Using an operator as an object
Alex Martelli
aleax at aleax.it
Mon Mar 3 09:02:35 EST 2003
Cameron Laird wrote:
> In article <b3v7ha01gvg at enews3.newsguy.com>,
> Alex Martelli <aleax at aleax.it> wrote:
> .
>>Python library. However, if you DO have a string representing
>>an operator, an if/elif tree is still not the best way to find
>>out which one of the functions in module operator you have to
>>call -- rather, you're probably better off building a dictionary
>>once only:
>>
>>import operator
>>string_to_op = {
>> '+': operator.add,
>> '-': operator.sub,
>> '*': operator.mul,
>> '/': operator.div,
>> '%': operator.mod,
>> # and possibly others if you need them, of course
>>}
> .
> Is such a mapping not already exposed somewhere?
Not to my knowledge, no.
> 'Near as I can tell, the answer is, "No". Would
> this not be one of the benefits of the (several)
> project(s) to script more of Python's core in
> Python?
I guess it might. Here's a first attempt to make such a
map, e.g. for operators with two operands:
import re
renametc = re.compile('(\w+).*ame as (.*)')

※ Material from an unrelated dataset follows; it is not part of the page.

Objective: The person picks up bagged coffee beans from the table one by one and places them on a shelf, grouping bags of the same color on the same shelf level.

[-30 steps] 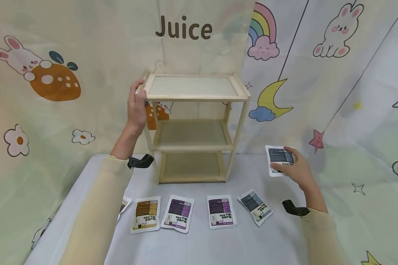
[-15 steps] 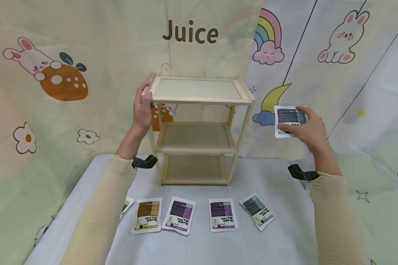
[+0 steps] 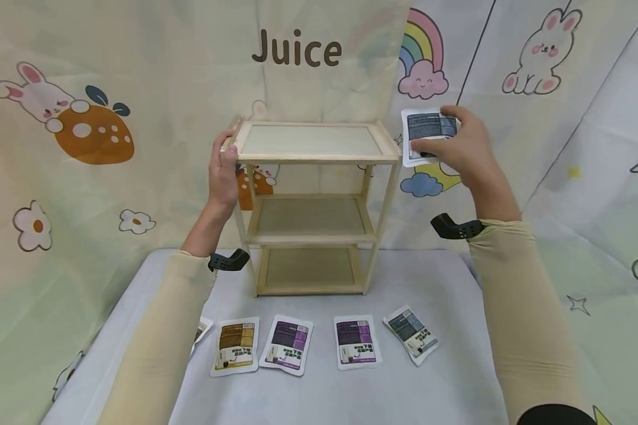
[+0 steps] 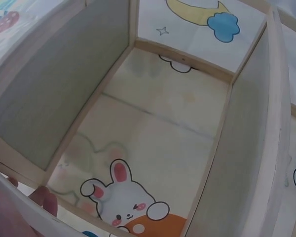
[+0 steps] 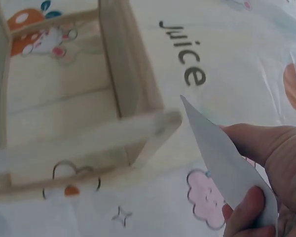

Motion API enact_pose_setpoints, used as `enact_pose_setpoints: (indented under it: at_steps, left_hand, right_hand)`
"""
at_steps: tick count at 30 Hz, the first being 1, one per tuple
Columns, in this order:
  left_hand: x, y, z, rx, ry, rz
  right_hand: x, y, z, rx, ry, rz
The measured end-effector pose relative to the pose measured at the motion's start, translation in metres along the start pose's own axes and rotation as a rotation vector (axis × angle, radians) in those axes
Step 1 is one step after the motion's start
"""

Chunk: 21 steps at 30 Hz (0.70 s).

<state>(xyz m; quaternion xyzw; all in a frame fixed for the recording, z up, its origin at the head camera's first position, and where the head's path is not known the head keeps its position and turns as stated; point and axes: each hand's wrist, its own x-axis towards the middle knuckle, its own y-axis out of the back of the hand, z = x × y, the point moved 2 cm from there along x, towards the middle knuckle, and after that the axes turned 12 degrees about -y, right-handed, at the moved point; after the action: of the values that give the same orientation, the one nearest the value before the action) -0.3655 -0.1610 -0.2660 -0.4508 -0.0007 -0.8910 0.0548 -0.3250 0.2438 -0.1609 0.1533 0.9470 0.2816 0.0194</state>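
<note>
A three-tier wooden shelf (image 3: 313, 140) stands at the back of the table. My left hand (image 3: 223, 183) grips the left end of its top tier, fingers curled over the frame; in the left wrist view the fingertips (image 4: 48, 201) show at the edge of the wood. Held up just beyond the top tier's right end is a flat white pouch (image 3: 408, 136) with a blue-grey label. My right hand (image 3: 468, 144) pinches it between thumb and fingers. From the right wrist, the pouch (image 5: 224, 165) appears nearly edge-on, its tip close to the shelf's corner post (image 5: 167, 123).
In front of the shelf lie two purple-label pouches (image 3: 357, 342), a brown-yellow one (image 3: 236, 346) and a tilted blue-grey one (image 3: 411, 334). Another pouch (image 3: 202, 329) is partly hidden by the left sleeve. A printed cloth backdrop (image 3: 298, 88) hangs behind the white-covered table (image 3: 319, 398).
My right hand has lifted the pouch from low over the table's right side up to top-tier height, then moved it left toward the shelf. The left hand has kept its grip.
</note>
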Motion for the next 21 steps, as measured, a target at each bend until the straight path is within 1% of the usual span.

reoperan = re.compile('a *([^ ]+) *b')
import operator
print '{'
for name in dir(operator):
doc = getattr(operator,name).__doc__
mat = renametc.match(doc)
if not mat or name != mat.group(1): continue
opstring = mat.group(2)
mat = reoperan.match(opstring)
if not mat: continue
print ' %r: operator.%s,' % (mat.group(1), name)
print '}'
which prints:
{
'+': operator.add,
'&': operator.and_,
'+': operator.concat,
'/': operator.div,
'==': operator.eq,
'//': operator.floordiv,
'>=': operator.ge,
'[': operator.getitem,
'[': operator.getslice,
'>': operator.gt,
'is': operator.is_,
'<=': operator.le,
'<<': operator.lshift,
'<': operator.lt,
'%': operator.mod,
'*': operator.mul,
'!=': operator.ne,
'|': operator.or_,
'**': operator.pow,
'>>': operator.rshift,
'[': operator.setitem,
'[': operator.setslice,
'-': operator.sub,
'/': operator.truediv,
'^': operator.xor,
}
of course, this needs some cleanup (it has no way to find
out whether the "right" mapping e.g. for '+' is to be
operator.add or operator.concat, etc), but, it's a start.